Source data:
[Start of Attachment]

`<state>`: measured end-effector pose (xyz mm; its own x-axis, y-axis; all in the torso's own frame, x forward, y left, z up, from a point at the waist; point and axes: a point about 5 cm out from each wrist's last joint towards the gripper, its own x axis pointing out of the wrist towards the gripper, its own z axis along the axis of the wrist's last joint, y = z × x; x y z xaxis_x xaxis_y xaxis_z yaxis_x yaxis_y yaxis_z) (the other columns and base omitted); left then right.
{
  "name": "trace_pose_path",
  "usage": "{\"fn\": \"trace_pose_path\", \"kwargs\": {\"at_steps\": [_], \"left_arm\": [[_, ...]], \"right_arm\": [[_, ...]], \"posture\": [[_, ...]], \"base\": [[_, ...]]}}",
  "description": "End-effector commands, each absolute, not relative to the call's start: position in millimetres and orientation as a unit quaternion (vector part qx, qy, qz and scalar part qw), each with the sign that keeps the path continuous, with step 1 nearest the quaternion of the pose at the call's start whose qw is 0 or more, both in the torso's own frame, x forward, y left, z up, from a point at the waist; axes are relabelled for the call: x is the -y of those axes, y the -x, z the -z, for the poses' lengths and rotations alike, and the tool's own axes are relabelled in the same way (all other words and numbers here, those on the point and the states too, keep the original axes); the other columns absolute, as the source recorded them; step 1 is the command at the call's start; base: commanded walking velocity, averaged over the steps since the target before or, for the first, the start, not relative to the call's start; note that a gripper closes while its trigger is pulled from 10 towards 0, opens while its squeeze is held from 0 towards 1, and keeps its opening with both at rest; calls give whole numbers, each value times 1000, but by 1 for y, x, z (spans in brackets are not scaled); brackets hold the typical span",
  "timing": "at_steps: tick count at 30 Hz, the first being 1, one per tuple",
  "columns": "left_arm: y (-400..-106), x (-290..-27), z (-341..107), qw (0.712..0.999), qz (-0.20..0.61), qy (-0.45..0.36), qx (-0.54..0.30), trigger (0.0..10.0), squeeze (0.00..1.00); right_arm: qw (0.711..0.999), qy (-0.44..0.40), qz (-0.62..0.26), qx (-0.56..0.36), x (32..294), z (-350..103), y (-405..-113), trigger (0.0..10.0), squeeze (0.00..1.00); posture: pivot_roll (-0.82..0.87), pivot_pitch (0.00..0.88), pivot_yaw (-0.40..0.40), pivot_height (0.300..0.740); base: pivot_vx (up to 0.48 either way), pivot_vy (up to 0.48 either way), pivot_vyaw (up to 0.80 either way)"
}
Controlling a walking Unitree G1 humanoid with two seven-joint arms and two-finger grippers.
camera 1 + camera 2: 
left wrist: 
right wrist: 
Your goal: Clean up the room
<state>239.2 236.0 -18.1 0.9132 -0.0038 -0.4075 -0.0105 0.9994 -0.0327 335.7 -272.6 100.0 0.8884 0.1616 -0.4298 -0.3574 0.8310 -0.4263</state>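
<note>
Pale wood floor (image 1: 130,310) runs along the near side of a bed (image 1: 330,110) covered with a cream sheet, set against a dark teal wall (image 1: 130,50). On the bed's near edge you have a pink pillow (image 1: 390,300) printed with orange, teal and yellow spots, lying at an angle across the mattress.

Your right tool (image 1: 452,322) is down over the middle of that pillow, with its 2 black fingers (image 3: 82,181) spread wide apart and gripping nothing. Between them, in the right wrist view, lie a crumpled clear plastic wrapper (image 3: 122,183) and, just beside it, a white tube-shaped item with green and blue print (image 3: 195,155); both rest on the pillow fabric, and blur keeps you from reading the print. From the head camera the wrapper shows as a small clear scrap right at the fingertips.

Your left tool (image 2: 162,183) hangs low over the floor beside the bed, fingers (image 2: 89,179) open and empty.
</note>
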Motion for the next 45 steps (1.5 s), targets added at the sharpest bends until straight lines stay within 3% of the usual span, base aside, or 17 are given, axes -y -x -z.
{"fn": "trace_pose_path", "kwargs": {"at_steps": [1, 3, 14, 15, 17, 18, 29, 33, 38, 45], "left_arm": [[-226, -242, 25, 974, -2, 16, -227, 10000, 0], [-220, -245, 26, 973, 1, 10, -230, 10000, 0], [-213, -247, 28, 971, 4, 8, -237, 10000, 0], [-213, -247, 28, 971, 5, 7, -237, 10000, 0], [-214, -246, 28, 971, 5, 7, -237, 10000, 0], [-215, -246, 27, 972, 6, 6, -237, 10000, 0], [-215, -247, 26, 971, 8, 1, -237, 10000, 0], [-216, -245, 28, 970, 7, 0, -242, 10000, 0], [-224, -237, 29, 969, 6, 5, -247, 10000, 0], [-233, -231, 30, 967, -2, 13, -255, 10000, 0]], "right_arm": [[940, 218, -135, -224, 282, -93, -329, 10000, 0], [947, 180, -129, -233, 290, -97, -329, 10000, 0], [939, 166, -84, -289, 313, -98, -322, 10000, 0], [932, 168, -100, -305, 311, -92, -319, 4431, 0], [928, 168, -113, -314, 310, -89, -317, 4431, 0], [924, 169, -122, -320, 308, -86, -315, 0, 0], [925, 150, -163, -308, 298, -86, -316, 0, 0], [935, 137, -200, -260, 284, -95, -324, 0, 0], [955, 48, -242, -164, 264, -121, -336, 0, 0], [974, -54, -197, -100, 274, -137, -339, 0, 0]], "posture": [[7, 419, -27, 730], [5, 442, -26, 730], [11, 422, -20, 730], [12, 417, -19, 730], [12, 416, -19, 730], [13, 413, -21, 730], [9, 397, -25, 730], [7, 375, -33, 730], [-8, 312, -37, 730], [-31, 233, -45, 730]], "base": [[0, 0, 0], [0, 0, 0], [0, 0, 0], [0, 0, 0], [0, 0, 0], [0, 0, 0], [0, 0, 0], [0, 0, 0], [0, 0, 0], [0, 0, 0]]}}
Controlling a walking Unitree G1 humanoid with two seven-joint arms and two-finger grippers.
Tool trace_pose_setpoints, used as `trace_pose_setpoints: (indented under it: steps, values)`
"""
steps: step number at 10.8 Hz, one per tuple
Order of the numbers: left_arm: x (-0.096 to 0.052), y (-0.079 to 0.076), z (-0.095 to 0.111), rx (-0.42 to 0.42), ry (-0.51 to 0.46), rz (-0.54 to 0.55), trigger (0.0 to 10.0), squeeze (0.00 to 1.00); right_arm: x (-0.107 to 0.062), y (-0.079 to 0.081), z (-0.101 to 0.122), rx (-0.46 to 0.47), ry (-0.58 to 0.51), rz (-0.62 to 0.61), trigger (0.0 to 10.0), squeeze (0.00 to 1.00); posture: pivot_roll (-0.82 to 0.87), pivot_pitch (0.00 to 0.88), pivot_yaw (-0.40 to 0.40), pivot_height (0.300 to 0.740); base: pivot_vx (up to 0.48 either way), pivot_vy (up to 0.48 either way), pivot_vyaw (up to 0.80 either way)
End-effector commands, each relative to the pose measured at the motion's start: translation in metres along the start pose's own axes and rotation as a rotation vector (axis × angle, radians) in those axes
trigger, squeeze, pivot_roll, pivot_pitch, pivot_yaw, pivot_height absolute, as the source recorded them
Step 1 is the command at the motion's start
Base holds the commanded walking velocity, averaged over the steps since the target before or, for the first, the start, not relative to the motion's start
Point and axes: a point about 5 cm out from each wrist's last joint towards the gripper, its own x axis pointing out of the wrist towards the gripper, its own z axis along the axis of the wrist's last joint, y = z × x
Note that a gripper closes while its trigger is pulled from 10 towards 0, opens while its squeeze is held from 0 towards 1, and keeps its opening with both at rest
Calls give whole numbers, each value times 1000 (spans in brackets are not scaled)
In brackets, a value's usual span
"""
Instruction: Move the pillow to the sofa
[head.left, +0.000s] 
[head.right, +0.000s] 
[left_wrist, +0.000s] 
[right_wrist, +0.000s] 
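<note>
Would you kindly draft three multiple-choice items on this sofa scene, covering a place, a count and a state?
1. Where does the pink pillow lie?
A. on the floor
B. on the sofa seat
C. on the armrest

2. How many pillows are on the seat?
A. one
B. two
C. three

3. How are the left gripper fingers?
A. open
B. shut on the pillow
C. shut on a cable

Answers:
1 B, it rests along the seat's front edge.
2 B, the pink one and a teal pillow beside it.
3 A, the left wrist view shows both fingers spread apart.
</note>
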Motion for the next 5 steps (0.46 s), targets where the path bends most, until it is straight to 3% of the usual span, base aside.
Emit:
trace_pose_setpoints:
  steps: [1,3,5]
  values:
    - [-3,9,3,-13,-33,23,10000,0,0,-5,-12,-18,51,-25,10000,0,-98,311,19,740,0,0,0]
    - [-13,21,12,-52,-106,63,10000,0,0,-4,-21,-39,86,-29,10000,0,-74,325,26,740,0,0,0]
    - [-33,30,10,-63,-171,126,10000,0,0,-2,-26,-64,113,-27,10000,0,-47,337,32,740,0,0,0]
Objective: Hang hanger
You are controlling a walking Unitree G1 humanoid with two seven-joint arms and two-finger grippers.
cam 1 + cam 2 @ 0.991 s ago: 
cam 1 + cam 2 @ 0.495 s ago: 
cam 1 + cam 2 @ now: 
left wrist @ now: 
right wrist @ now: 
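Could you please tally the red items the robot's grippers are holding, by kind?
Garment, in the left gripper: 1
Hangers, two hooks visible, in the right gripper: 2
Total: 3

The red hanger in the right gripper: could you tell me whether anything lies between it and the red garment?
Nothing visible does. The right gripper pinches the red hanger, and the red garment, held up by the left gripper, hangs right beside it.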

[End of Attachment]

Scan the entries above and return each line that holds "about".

`<state>`: measured end-effector pose (xyz mm; its own x-axis, y-axis; all in the torso's own frame, x forward, y left, z up, from a point at the waist; point and axes: a point about 5 cm out from each wrist's last joint towards the gripper, its own x axis pointing out of the wrist towards the gripper, its own z axis along the axis of the wrist's last joint, y = z × x; x y z xaxis_x xaxis_y xaxis_z yaxis_x yaxis_y yaxis_z) (the other columns and base omitted); left then right.
Point and axes: a point about 5 cm out from each wrist's last joint towards the gripper, its own x axis pointing out of the wrist towards the gripper, its own z axis along the axis of the wrist's last joint, y = z × x

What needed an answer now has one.